Problem details:
Among the lines below, return each one that contains the word "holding".

Top of Data extracts

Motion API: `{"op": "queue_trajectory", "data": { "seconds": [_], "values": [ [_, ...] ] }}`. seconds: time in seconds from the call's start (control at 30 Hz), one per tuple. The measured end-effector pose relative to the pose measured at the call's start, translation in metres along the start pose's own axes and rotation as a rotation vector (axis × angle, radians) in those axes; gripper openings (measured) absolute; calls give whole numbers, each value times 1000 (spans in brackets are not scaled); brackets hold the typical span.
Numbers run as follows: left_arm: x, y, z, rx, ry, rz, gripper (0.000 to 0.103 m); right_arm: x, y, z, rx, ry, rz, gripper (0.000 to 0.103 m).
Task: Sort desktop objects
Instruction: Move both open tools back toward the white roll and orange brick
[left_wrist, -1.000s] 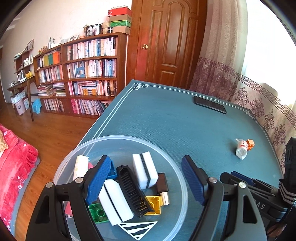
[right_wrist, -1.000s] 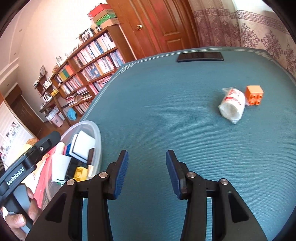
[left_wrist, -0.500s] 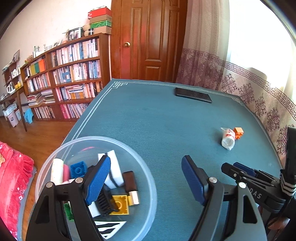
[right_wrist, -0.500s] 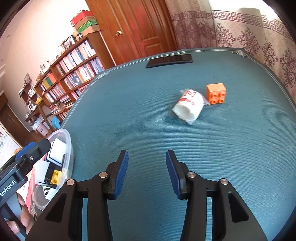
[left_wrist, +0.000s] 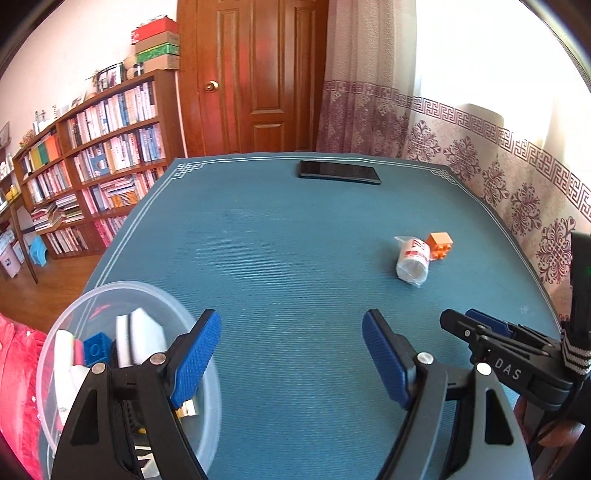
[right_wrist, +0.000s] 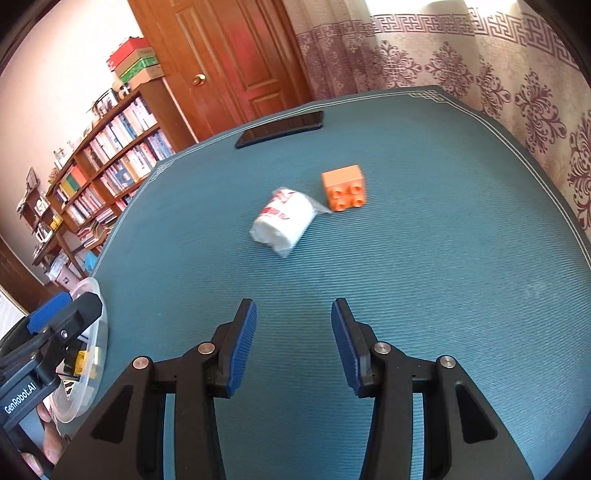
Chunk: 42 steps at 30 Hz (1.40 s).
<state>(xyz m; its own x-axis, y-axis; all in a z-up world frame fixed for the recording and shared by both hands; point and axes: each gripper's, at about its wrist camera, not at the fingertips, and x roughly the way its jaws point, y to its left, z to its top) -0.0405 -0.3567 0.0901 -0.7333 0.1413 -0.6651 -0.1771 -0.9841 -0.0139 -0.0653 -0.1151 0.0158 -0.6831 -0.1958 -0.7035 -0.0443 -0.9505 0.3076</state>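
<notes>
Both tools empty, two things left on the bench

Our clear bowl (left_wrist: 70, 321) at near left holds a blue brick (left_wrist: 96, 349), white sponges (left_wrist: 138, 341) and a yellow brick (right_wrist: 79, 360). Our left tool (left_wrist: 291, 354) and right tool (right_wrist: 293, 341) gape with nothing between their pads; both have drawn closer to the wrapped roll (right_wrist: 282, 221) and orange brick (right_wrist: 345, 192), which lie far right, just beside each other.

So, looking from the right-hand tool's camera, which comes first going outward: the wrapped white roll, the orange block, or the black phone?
From the right tool:
1. Wrapped white roll, ahead, slightly left.
2. Orange block, just beyond the roll, to its right.
3. Black phone, near the table's far edge.
</notes>
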Motion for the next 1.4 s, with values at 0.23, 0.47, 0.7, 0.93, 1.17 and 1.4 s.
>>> {"op": "queue_trajectory", "data": {
  "seconds": [0.23, 0.47, 0.7, 0.93, 1.17, 1.4],
  "values": [
    [17, -28, 4, 45, 33, -41, 82, 0, -29, 7, 55, -2, -29, 46],
    [41, -56, 13, 79, 69, -93, 82, 2, -46, 11, 82, -3, -43, 46],
    [62, -85, 25, 124, 73, -137, 82, 3, -58, 13, 101, -6, -45, 46],
    [85, -91, 38, 100, 67, -155, 82, 3, -60, 12, 106, -9, -36, 46],
    [102, -91, 42, 79, 82, -173, 82, 5, -58, 12, 97, -10, -45, 46],
    [114, -96, 43, 83, 94, -193, 82, 7, -56, 12, 83, -16, -46, 51]
  ]
}}
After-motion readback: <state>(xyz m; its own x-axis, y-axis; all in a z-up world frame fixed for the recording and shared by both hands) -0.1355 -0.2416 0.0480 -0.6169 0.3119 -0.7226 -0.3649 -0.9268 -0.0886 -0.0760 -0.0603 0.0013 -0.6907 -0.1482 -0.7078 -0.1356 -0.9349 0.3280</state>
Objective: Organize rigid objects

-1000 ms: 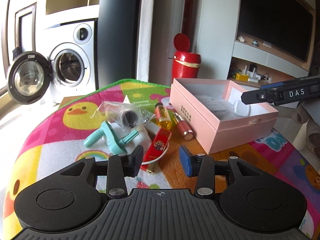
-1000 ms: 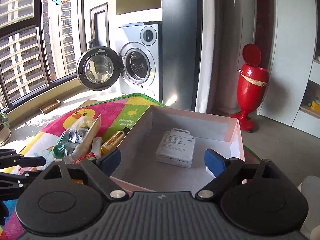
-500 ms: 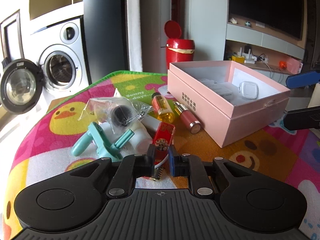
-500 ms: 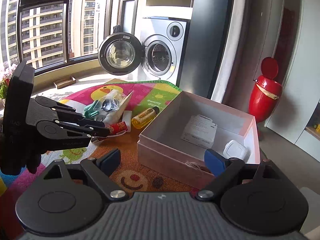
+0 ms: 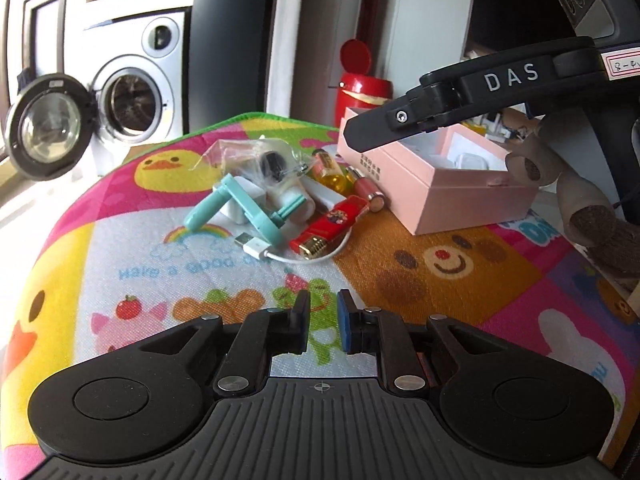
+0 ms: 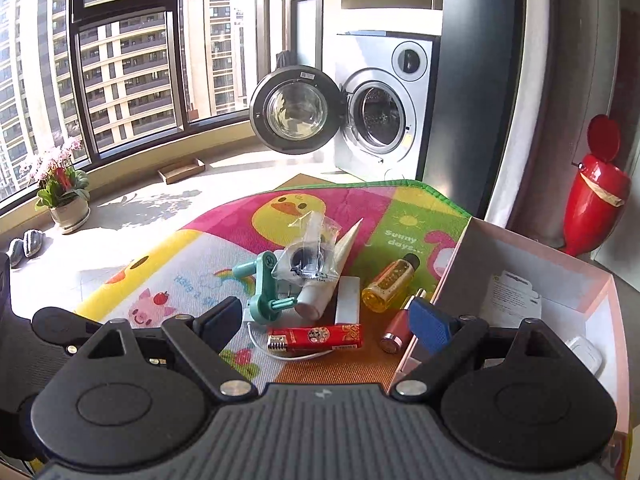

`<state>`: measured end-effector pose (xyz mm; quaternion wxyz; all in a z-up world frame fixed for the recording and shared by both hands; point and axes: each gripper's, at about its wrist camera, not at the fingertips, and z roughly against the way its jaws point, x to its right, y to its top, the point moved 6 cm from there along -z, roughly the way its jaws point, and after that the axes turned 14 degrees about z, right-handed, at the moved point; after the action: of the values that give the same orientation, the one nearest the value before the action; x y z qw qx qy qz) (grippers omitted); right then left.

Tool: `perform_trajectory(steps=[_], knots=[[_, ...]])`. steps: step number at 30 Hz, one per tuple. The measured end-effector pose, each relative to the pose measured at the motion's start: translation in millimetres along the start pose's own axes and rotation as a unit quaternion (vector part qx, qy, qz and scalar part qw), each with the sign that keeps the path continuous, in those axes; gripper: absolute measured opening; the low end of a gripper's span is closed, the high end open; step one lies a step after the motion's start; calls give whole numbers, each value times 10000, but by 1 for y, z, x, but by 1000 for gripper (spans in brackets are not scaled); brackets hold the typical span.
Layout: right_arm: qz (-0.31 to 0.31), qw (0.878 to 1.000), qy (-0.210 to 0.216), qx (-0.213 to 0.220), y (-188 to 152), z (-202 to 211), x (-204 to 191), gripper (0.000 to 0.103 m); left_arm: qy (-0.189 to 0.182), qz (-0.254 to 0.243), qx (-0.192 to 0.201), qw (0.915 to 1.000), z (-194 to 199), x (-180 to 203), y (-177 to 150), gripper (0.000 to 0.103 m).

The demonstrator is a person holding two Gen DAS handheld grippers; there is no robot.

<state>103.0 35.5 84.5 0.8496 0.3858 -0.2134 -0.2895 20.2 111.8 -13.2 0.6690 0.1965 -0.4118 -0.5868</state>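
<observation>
While a white case (image 6: 585,354) and packet (image 6: 514,294) lie inside the pink box (image 5: 460,204), still loose beside it: lighter (image 6: 316,338), bottle (image 6: 390,282), cable (image 5: 260,249), crank (image 6: 264,292); left gripper (image 5: 323,326) nearly pressed together, empty; right gripper (image 6: 324,316) spread, empty.

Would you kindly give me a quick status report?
Left gripper shut, empty. Right gripper open, empty, above red lighter. Pink box open beside pile. White cable under the lighter.

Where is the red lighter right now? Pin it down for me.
In the right wrist view the red lighter lies flat on the play mat, across a white cable, below the teal hand crank and left of the pink box.
</observation>
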Motion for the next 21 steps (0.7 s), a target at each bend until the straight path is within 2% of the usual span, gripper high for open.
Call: perform_trajectory(steps=[3, 4, 5, 7, 9, 10, 11, 13, 17, 21], knots=[[-180, 9996, -75, -210, 25, -45, 9, 85, 203, 692, 175, 9972, 4, -24, 17, 18], [-221, 9990, -78, -381, 33, -67, 12, 77, 236, 863, 208, 9958, 5, -30, 19, 18], [-253, 9983, -48, -521, 36, -82, 13, 68, 245, 979, 225, 9946, 6, -34, 20, 18], [-265, 9961, 68, -843, 38, -112, 11, 59, 213, 1150, 221, 9929, 9, -43, 21, 18], [-216, 9923, 232, -1199, 33, -132, 5, 56, 198, 1185, 222, 9925, 13, -49, 21, 18], [-142, 9911, 248, -1298, 29, -135, 1, 48, 209, 1181, 234, 9925, 15, -52, 21, 18], [-15, 9913, 216, -1302, 26, -132, -3, 39, 229, 1179, 266, 9924, 17, -56, 21, 18], [274, 9913, 263, -1258, 21, -116, -12, 29, 246, 1214, 338, 9917, 20, -61, 21, 18], [248, 9949, 446, -870, 9, -56, -13, 28, 19, 1016, 355, 9942, 19, -53, 21, 18], [429, 9974, 113, -562, -21, 12, -9, 28, -400, 344, 261, 9983, 8, -16, 22, 18]])
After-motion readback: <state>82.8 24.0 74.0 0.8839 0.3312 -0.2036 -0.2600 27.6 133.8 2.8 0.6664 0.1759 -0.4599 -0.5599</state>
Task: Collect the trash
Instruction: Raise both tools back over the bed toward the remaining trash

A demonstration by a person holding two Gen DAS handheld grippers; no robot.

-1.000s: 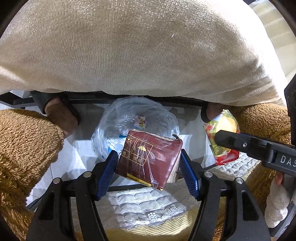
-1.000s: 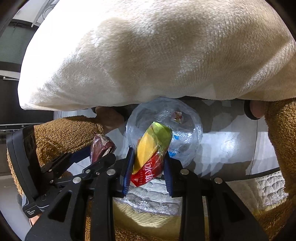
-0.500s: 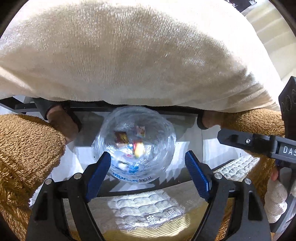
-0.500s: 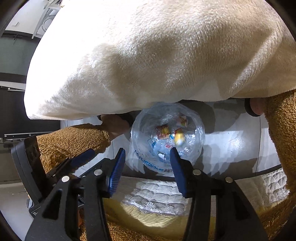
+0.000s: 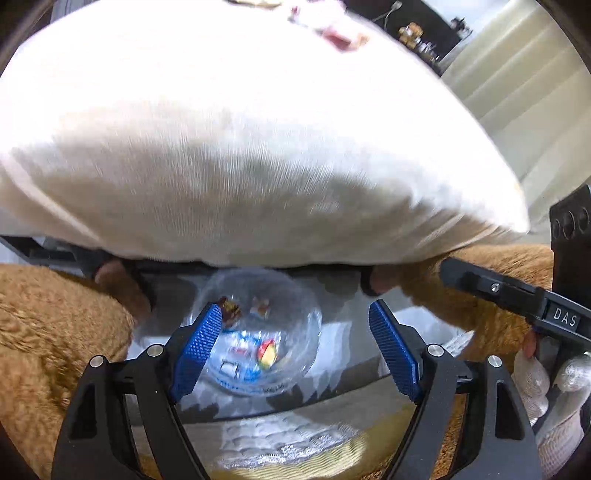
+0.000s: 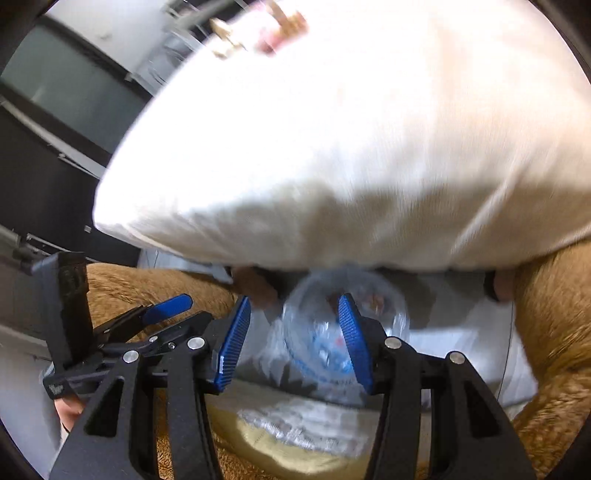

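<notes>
A clear plastic trash bag (image 5: 266,332) stands open on the floor below me, with several wrappers inside, among them a dark red packet (image 5: 229,308) and a yellow-red wrapper (image 5: 267,350). My left gripper (image 5: 295,349) is open and empty above the bag. My right gripper (image 6: 293,341) is open and empty too, above the same bag (image 6: 332,332). The right gripper's finger (image 5: 509,295) shows at the right of the left wrist view. More trash (image 5: 332,33) lies far off on top of the cushion, blurred.
A big cream cushion (image 5: 240,129) fills the upper half of both views. Brown fuzzy legs (image 5: 55,325) flank the bag on both sides. A quilted cream mat (image 6: 306,424) lies just below the grippers. Dark furniture (image 6: 55,129) stands at the left.
One second ago the left gripper held the dark red packet and the right held the yellow-red wrapper. Both opened and dropped them into the bag. Both grippers now tilt upward.
</notes>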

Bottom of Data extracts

Worked solution:
The demonstrator is a person holding two Gen DAS handheld grippers; there is no robot.
A demonstration by a person holding two Gen DAS handheld grippers; no robot.

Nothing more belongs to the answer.